Friday, August 22, 2014

HARP ILLUSTRATED: SARAH CURRAN BY WILLIAM BEECHEY (c.1805).


Sarah Curran (1782-1808), the youngest daughter of John Philpot Curran, an eminent Irish lawyer, was the great love of Irish nationalist Robert Emmet. 

Curran met Robert through her brother Richard, a fellow student of Emmet's at Trinity College in Dublin. Sarah's father considered Robert unsuitable, and their courtship was conducted through letters and clandestine meetings.When her father discovered that Sarah was secretly engaged to Emmet, he disowned her and then treated her so harshly that she had to take refuge with friends in Cork, where, in 1805, married Robert Sturgeon. The two had a child which died in infancy. Sarah died of consumption in 1808. She is buried in County Cork. 

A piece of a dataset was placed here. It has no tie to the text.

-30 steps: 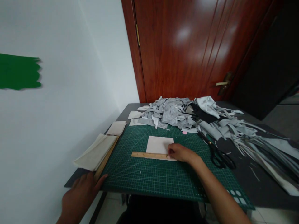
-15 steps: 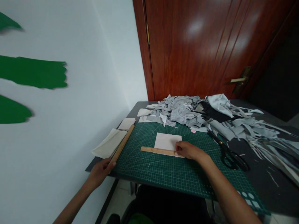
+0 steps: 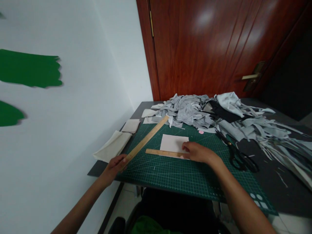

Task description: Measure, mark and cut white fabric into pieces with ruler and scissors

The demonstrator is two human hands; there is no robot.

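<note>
Long ruler [image 3: 146, 140] is gripped at its near end by the left hand [image 3: 114, 165], angled away rightward; short ruler [image 3: 163, 152] is pinched by the right hand [image 3: 197, 152].

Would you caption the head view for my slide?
Left hand holds long ruler; right hand pins short ruler on white square.

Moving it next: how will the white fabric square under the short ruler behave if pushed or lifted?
The white fabric square lies flat and thin, so probably floppy and very light. The right hand presses the short ruler across its near edge, hinting it would slide easily on the cutting mat.
</note>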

Born in Burford, Oxfordshire, 1753, William Beechey was appointed portrait painter to Queen Charlotte in 1793 and knighted in 1798 in recognition of his most ambitious painting, the huge Review of the Horse Guard with King George III and the Prince of Wales. Beechey painted not only the portraits of the royal family, but of nearly all the most famous or fashionable people of the time. Beechey died in London, 1839.